After a careful review of the record, the Commission finds that AJ

properly determined that this case involves no genuine issues of material

fact. The AJ's decision properly summarized the relevant facts and,

for the most part, referenced the appropriate regulations, policies,

and laws. Contrary to the AJ's finding, we find that complainant

established a prima facie case of race discrimination, in that he named

an individual outside his protected class who is paid a higher wage

for performing the same job as he performs. However, the AJ correctly

found that the agency articulated a legitimate non-discriminatory

reason for this disparity. Specifically, the record established that

WR had significantly more experience than complainant, having received

certification as a Respiratory Therapist in March 1992, as compared to

complainant's December 1998 certification. The record also establishes

that WR was hired from outside the agency and that those who hired

her were given permission to offer her a special salary rate to match

her existing salary due to the difficulties the agency was having in

attracting Respiratory Therapists. Complainant was hired from inside

the agency and did not qualify for the special salary rate.

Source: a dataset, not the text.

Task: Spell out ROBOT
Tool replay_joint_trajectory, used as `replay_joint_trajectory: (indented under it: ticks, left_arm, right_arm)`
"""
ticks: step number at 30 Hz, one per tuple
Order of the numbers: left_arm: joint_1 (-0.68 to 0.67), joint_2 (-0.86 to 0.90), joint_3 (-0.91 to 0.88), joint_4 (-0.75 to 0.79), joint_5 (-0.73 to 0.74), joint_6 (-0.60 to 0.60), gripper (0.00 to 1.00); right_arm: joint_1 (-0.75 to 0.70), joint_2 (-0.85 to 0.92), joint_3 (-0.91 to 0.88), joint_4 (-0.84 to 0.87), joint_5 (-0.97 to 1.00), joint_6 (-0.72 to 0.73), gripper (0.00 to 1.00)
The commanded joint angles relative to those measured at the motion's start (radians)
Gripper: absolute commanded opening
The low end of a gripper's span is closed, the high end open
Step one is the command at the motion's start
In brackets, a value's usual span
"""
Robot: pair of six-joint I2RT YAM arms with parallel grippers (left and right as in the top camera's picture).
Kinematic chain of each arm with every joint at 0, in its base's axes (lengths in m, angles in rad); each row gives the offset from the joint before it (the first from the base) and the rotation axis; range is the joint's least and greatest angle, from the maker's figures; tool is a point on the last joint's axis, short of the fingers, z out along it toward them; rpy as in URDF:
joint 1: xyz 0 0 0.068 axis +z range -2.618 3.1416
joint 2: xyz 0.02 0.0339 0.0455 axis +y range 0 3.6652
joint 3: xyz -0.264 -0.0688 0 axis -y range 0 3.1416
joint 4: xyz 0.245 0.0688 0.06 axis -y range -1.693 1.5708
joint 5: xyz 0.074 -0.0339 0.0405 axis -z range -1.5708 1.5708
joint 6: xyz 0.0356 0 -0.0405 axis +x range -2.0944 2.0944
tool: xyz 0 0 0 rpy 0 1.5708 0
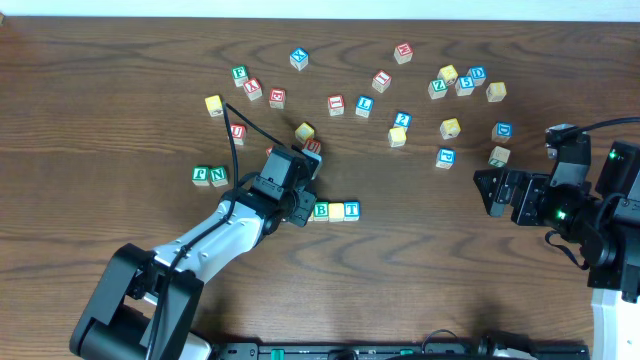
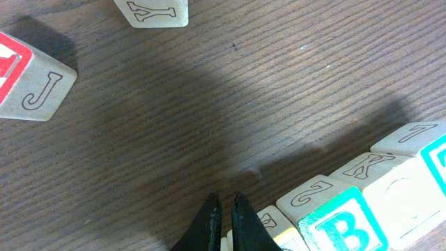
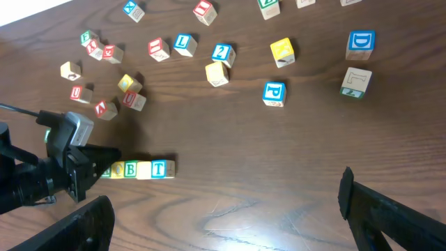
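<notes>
A row of wooden cubes lies mid-table: a green B, a yellow-faced cube and a blue T. In the right wrist view the row reads further left: another yellow-faced cube and a green-edged one half hidden by the left arm. My left gripper is shut, holds nothing, and covers the row's left end. In its wrist view the closed tips stand just over the yellow-faced cube left of the B. My right gripper hangs open and apart over bare table at the right.
Several loose cubes are scattered across the far half of the table. A yellow cube and a red-lettered one sit just behind the left gripper. Green F and N cubes lie to its left. A red J cube lies nearby.
</notes>
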Motion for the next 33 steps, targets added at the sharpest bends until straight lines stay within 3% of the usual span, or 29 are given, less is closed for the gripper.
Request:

Although complainant contends that the number of years one has been

certified as a Respiratory Therapist is not an accurate measure of

experience, he does not dispute that WR has been certified longer.

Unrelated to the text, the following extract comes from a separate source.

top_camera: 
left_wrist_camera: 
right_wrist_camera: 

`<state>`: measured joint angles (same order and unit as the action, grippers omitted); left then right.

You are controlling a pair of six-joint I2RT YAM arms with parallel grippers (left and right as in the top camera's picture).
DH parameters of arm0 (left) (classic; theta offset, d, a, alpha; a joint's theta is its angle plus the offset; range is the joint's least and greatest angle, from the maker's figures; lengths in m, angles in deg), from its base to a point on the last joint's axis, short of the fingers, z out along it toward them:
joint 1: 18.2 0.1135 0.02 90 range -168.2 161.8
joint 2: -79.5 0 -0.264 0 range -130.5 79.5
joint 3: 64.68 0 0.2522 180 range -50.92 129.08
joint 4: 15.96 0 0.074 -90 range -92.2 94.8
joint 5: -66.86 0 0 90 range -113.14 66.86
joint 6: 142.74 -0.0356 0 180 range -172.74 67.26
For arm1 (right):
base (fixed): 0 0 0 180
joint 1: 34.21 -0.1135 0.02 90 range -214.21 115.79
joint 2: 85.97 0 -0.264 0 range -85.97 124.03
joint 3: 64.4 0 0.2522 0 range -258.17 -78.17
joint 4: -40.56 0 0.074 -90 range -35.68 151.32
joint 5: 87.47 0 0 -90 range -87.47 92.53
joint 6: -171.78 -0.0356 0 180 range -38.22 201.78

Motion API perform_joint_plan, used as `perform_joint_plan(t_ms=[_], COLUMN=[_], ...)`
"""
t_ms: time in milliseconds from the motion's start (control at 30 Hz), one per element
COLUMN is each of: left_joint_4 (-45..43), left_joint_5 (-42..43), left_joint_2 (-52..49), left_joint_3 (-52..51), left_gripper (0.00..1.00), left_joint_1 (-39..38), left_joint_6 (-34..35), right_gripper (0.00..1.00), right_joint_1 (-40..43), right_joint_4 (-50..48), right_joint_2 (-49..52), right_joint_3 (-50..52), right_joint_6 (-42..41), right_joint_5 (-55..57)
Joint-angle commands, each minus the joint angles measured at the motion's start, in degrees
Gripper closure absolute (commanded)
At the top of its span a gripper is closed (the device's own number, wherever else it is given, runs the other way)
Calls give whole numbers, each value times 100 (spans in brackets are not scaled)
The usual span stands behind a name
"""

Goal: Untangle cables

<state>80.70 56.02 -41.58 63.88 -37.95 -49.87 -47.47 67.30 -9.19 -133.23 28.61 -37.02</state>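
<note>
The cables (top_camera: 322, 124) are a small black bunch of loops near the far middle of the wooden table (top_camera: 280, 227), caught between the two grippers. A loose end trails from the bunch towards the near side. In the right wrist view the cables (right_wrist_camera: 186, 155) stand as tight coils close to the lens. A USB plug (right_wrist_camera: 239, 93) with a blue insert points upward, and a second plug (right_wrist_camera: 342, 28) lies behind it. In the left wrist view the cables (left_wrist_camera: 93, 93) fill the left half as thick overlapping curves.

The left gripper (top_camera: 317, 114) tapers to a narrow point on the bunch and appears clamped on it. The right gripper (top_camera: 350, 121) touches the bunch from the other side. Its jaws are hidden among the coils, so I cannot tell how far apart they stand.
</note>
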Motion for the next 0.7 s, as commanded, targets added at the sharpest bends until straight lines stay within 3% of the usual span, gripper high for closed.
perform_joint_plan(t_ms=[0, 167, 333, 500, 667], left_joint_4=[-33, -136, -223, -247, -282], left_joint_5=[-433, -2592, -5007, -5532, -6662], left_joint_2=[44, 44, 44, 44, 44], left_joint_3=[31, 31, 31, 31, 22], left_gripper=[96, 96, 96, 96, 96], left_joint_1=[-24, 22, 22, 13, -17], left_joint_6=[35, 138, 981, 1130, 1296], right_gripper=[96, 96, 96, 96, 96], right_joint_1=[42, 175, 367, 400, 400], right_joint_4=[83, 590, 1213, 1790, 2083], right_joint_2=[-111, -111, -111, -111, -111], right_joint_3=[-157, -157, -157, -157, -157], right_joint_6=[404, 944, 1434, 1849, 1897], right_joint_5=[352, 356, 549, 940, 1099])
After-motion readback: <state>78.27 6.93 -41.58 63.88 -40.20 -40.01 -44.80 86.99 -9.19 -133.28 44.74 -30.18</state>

Moreover, even assuming complainant has experience equivalent to WR,

he failed to raise any argument in response to the agency's claim that

because WR was hired from outside the agency at a time when the agency was

having trouble attracting Respiratory Therapists, the hiring officials

were given special permission to match her existing salary. Instead

of disputing this assertion, complainant merely noted that he is not

satisfied with it. Accordingly, after a careful review of the record, we

find that the AJ correctly determined that this case involves no genuine

issue of material fact. We therefore AFFIRM the agency's final order.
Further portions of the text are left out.